Jornal Madeira

Atlântida perdida

- Alves dos Santos alves.dos.santos.escritor@gmail.com

Entre tu e eu, o que há cada vez mais é distância. Mesmo se tudo o que eu procure é um reencontro que nunca se dá. Entre tu e eu, o que aumenta é a saudade e sempre a distância. E não me lembro mais que tempo tem desde a última vez que te vi.

Mas quero-te imaginar, ainda assim, imutável, alheada de todos os fatores exógenos - sejam eles humanos ou de qualquer outro tipo - que nos mudam de fora para dentro, resistindo à degradação que o tempo provoca.

E é verdade que nunca me senti tão seguro quando abraçado pelas tuas escarpadas colinas que estreitava­m as vistas mas expandiam a imaginação.

E, sendo também certo que nunca houve correspond­ência entre o mundo que sonhei e aquele que vim a encontrar, nunca supus tão árduo este retorno até onde te deixei.

Baralhei-me, quiçá, com a geografia ou porventura talvez me esteja a regular por uma bússola desnortead­a.

Vou para Sul quando devesse talvez ir para Norte.

Vou para Este enquanto tu permaneces no teu Ocaso.

Percorro em delírio o globo, constatand­o a inconstânc­ia da humanidade e a minha também!

Tornei-me talvez estrangeir­o de mim próprio, migrante em todas as terras, com mala sempre pronta e as botas sempre junto à porta.

O eco dos meus passos furtivos não despertam mais inquietos corações, a minha partida é já dada como adquirida e não há mais planos para amanhã feitos a contar comigo.

Habituei-me a tudo isso mas não há como não confessar que te ter a me aguardar pela noite adentro era acalmia que mitigava o medo de não ter para onde ou quem regressar.

Descubro neste meu percurso rostos que nunca conhecerei, atravesso infindávei­s desertos, percorro extensas tundras tão geladas quanto eu e navego por entre infinitas ilhas. Mas nenhuma comparável a ti. Tu és delírio e invocação.
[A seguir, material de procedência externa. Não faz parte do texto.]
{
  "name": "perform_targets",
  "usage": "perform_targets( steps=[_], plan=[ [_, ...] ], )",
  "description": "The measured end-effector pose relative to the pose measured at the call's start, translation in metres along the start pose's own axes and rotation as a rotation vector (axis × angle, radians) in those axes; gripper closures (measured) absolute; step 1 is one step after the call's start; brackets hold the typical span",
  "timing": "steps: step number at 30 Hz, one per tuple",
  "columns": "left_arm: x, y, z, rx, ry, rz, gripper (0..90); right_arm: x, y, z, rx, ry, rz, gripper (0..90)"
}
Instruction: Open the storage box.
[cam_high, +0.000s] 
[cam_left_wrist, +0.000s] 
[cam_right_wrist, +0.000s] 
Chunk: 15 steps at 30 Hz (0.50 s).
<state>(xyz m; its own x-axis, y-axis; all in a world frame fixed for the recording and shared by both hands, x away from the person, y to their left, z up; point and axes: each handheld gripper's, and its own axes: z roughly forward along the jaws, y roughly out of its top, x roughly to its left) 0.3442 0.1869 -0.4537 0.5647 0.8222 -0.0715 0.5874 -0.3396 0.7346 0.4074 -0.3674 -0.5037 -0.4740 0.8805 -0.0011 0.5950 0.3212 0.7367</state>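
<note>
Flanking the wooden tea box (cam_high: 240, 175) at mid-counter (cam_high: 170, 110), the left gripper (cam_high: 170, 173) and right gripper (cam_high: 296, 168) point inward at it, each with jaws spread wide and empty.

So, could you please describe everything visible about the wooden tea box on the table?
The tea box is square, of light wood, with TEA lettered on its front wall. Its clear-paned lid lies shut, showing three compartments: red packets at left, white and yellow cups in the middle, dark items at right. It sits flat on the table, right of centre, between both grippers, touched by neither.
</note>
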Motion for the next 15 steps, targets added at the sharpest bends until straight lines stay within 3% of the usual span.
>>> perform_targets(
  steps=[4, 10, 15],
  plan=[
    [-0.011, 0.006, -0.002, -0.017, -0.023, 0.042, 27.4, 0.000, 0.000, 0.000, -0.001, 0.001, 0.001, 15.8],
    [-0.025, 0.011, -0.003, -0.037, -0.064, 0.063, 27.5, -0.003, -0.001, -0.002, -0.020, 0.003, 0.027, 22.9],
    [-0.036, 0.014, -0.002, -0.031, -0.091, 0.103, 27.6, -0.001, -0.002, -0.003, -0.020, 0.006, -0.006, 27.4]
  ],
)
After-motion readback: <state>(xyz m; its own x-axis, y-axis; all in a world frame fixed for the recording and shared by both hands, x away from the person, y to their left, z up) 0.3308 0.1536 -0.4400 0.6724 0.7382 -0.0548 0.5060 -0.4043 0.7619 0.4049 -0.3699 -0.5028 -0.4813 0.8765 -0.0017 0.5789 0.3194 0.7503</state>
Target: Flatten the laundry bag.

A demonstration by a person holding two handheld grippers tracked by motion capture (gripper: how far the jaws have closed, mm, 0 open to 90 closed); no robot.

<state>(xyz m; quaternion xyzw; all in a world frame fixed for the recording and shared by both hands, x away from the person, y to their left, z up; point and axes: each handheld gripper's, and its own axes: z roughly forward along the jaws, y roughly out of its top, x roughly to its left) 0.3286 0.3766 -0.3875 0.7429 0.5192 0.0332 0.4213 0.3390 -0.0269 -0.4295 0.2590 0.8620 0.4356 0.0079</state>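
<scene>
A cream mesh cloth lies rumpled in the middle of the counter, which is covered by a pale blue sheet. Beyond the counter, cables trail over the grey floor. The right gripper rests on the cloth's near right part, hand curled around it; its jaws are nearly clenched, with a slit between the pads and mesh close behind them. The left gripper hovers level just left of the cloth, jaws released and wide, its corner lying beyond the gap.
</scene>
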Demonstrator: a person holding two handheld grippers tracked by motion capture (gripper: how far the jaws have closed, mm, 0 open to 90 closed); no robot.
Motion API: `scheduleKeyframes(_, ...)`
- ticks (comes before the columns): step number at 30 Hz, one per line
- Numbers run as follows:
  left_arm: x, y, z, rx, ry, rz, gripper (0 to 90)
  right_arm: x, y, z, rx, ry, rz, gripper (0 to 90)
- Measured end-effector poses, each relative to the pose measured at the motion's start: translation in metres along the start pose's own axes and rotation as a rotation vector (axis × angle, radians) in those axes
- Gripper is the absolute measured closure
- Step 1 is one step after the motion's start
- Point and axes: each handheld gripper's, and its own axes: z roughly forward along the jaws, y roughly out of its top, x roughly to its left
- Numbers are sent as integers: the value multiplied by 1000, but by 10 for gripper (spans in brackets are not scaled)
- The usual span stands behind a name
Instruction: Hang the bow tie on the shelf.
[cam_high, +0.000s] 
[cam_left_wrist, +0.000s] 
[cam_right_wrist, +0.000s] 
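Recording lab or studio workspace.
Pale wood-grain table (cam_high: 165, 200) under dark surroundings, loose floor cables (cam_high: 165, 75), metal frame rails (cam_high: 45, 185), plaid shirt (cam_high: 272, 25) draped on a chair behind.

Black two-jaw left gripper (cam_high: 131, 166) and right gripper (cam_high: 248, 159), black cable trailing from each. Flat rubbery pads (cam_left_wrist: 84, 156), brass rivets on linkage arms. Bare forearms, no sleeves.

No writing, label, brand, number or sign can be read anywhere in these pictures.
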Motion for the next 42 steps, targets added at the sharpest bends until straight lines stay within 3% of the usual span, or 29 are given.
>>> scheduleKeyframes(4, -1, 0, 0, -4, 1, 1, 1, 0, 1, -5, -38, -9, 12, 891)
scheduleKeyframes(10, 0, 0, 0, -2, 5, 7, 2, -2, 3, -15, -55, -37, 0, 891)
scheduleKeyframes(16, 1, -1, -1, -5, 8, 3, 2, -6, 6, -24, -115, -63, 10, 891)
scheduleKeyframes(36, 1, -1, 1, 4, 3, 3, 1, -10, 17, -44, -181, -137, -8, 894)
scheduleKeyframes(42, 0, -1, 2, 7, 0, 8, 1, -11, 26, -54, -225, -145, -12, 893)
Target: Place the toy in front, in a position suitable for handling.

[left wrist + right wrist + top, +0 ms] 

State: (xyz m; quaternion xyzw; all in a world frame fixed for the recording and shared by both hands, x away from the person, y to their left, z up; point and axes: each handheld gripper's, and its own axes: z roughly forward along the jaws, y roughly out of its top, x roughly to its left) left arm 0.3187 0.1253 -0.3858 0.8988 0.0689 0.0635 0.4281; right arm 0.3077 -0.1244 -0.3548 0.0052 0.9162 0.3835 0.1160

E invocação é chamamento contínuo, é ar que flui incontido e convertido a viajante errante que segue para onde tenha que ir sem se prestar a justificaç­ões. Mas é também grito de socorro a que ninguém acode.

Interrogo-me se existe ainda a ilha que procuro e pela qual anseio. Talvez não tenha jamais existido, talvez se tenha desvanecid­o da face da terra para todo o sempre. Ou talvez existisse apenas na minha imaginação e a tenha cristaliza­do na minha memória numa versão que é só minha e que continua sem ter relação com esta realidade.

Se assim for, esta ilha existe já só em mim e tudo o que eu preciso para a redescobri­r é me voltar a encontrar.

Interrogo-me se existe ainda a ilha que procuro e pela qual anseio.

E serei então homem-ilha, perdido para o mundo e reencontra­do em si.

Há tanto de que perdi memória, tanta recordação que se desvaneceu sem deixar marca mas não esqueci nunca o nome da ilha pérola.

Consigo localizá-la no mapa e juro ter ideia de até já lá ter voltado.

Era a ilha do mapa, era a ilha com o nome certo e era lá que estava todo o meu tesouro.

Mas nunca mais voltei a senti-la verdadeira­mente minha. E não sei mais se és ilha submersa ou se sou eu que me afogo nesta demanda.